The plan is seen as a threat to the two-state solution, long seen as the preferred means to end the Israel-Palestine conflict by the vast majority of the international community. East Jerusalem is supposed to form the capital of a Palestinian state under the Oslo Accords.

While Israel’s destruction of Palestinian neighbourhoods and the building of illegal settlements are clear to see, many of its most significant actions this year are technical and therefore go largely unnoticed.
In March, Israel officially allocated a contested plot of land in the south of Jerusalem as the site for a new US embassy. Its construction will be the next stage of President Donald Trump's controversial decision during his first term to move the US embassy from Tel Aviv to Jerusalem, in an unofficial recognition by his country of Jerusalem as the capital of Israel.
In February, anti-settlement group Peace Now accused Israel of moving to expand the borders of Jerusalem for the first time since 1967, through its latest plans for new settlement construction, which it said would amount to “annexation [of the occupied West Bank] through the back door”. The move would be a significant escalation in the Palestinian-Israeli conflict.
A day earlier, the government had approved a plan to allow land registration in the West Bank, giving Israeli authorities the power to irreversibly determine ownership of land there. The news has alarmed many because similar moves passed in Jerusalem in 2018 have led to a massive discrepancy at the expense of Palestinians.

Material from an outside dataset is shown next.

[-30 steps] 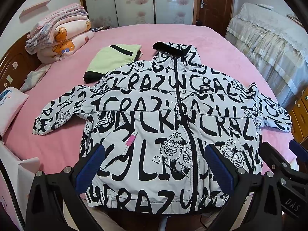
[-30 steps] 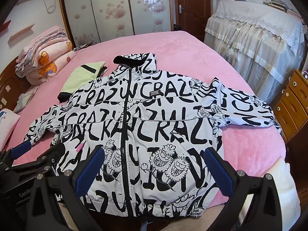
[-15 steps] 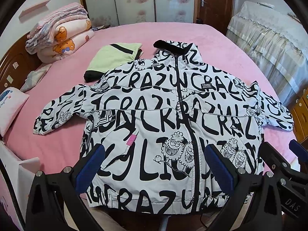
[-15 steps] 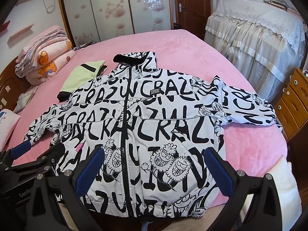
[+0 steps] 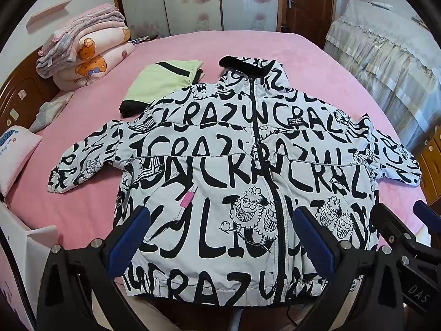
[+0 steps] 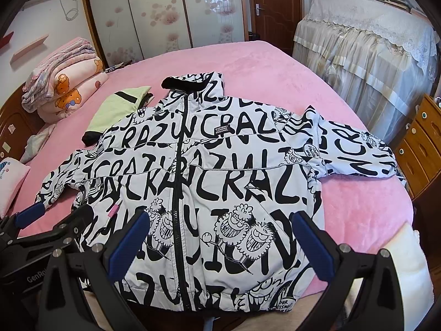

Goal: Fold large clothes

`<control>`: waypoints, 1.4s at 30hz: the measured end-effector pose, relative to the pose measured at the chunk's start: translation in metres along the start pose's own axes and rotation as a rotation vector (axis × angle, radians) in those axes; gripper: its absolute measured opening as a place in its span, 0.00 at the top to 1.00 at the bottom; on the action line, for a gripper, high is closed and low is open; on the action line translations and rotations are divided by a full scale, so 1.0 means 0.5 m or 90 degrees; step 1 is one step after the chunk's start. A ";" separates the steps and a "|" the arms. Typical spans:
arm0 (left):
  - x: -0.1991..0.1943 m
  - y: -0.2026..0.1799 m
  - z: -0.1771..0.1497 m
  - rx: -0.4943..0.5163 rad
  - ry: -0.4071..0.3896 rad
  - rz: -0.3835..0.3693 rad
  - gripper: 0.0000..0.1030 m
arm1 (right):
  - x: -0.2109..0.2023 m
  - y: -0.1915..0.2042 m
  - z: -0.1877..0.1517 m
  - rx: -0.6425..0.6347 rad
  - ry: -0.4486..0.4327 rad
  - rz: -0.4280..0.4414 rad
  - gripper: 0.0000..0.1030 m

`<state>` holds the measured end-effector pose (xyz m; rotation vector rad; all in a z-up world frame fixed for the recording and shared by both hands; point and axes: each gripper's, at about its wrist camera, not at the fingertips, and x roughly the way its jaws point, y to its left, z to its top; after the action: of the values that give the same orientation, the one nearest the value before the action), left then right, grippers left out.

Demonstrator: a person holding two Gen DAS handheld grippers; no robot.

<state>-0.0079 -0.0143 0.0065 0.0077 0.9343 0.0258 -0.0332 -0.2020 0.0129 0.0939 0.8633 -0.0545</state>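
Above the near hem, the left gripper (image 5: 220,237) and right gripper (image 6: 220,237) hover with jaws wide apart, holding nothing. The jacket (image 5: 242,182) lies spread front-up on the pink bed (image 5: 317,63) (zipped, sleeves out sideways), its shoulder overlapping a folded green garment (image 5: 162,80).

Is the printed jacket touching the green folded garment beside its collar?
Touching. In the left wrist view the jacket shoulder lies over the near corner of the green garment, with no pink bed showing between them.
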 end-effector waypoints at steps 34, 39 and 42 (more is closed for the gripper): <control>-0.036 0.014 0.027 0.034 -0.044 0.018 0.01 | -0.007 -0.003 0.017 -0.013 -0.020 0.004 0.00; -0.052 -0.025 0.059 0.056 -0.056 0.026 0.01 | -0.016 -0.037 0.047 -0.014 -0.056 -0.010 0.00; -0.060 -0.058 0.074 0.083 -0.069 0.020 0.01 | -0.026 -0.065 0.066 -0.004 -0.076 -0.018 0.00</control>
<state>0.0045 -0.0441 0.0518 0.1429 0.8257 -0.0060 -0.0195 -0.2378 0.0423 0.0725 0.7451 -0.0827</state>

About 230 hectares in East Jerusalem were fully settled and registered by the end of 2025, according to Bimkom. Of that, 82 per cent was registered in the name of the Israeli state and state-affiliated bodies such as the Jewish National Fund and the Jerusalem Municipality. Nine per cent was registered to unknown owners, which Bimkom said “will most likely lead to Jewish private or company ownership in the future”. Four per cent was registered to Jewish owners and another four per cent to churches. Only one per cent is now in the name of Palestinian owners.